From major investments to mainstream adoptions, crypto is exhibiting staying power (and price stability) in ways it never has before.
Over its first decade or so, Bitcoin’s price was heavily influenced by speculation. A lot of this speculation occurred on Twitter, and other social media platforms, in the form of “social sentiment” (i.e., the wisdom of the crowd). The formula was pretty simple; investor enthusiasm would result in price spikes while dissatisfaction would have the opposite effect.
That’s not to say there weren’t tangible influences on Bitcoin’s price. One of the main reasons cryptocurrency was created in the first place was to diversify away from fiat currency, like the U.S. dollar, following the 2008 financial collapse. As a result, Bitcoin tends to gain traction as a hedge against inflation. So when the 2020 pandemic ushered in a new global recession, Bitcoin was set for its biggest upswing yet.
The Bitcoin Boom
Anyone who reads finance headlines knows that Bitcoin has broken a number of all-time highs from November 2020 to the present. Still, a price spike caused by investors hedging against a dwindling U.S. dollar is merely another form of speculation caused by external forces. There have been other events in recent months to suggest this Bitcoin boom is not like the others.
The Tesla Effect
In August 2020, a software company called MicroStrategy invested $250 million in Bitcoin — by the end of the year, it had over $1 billion (north of 70,000 bitcoins) in total holdings. The development was significant; MicroStrategy may not be a household name, but it accelerated a trend of major companies devoting a good chunk of their capital to Bitcoin. In October 2020, the payment platform Square invested roughly 1% of its total assets ($50 million) in Bitcoin as well.
As MicroStrategy continued to reinvest, the big news dropped in February when Tesla announced it had purchased $1.5 billion in Bitcoin, and would also consider accepting the crypto as payment for its vehicles.

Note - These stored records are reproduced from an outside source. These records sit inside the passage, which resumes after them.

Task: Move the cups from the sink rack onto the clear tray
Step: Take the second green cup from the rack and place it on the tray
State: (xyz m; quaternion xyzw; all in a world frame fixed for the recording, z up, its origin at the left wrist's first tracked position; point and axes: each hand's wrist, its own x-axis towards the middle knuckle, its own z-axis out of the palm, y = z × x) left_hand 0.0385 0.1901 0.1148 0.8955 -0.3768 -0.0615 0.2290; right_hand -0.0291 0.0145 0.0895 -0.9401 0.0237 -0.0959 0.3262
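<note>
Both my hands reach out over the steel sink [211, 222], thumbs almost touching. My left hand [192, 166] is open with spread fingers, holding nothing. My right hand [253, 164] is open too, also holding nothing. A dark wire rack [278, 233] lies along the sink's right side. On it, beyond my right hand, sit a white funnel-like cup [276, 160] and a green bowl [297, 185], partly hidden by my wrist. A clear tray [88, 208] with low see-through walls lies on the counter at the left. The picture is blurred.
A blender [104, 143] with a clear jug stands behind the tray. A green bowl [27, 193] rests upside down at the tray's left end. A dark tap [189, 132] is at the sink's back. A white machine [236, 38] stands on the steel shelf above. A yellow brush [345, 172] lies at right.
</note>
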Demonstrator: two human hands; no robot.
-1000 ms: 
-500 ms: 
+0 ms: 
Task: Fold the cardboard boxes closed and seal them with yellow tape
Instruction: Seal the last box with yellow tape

All of these investments correlated with Bitcoin rallies, and suggested that the more big corporations were willing to put their money in bitcoin, the more viable it became for retail investors (i.e., everyday consumers) to do the same.
Banking on Bitcoin
These were not the only developments. Major players in the financial world forged partnerships with Bitcoin that will foster greater mainstream adoption, which had lacked for years. In November 2020, PayPal announced its plans to let users buy, hold, and sell bitcoin. And Visa, which had already partnered with Bitcoin exchanges to create special credit cards, announced in January its plans to aid major banks in rolling out a variety of Bitcoin-friendly financial services.
All of the above suggests a conclusion — people aren’t just talking about Bitcoin’s potential anymore, they are actually witnessing it borne out. The more Fortune 500 companies and major financial institutions that invest in and adopt Bitcoin, the more stable a landscape for retail investors. Of course, the future is always uncertain, but, if the past few months are any indication, it’s certainly looking bright.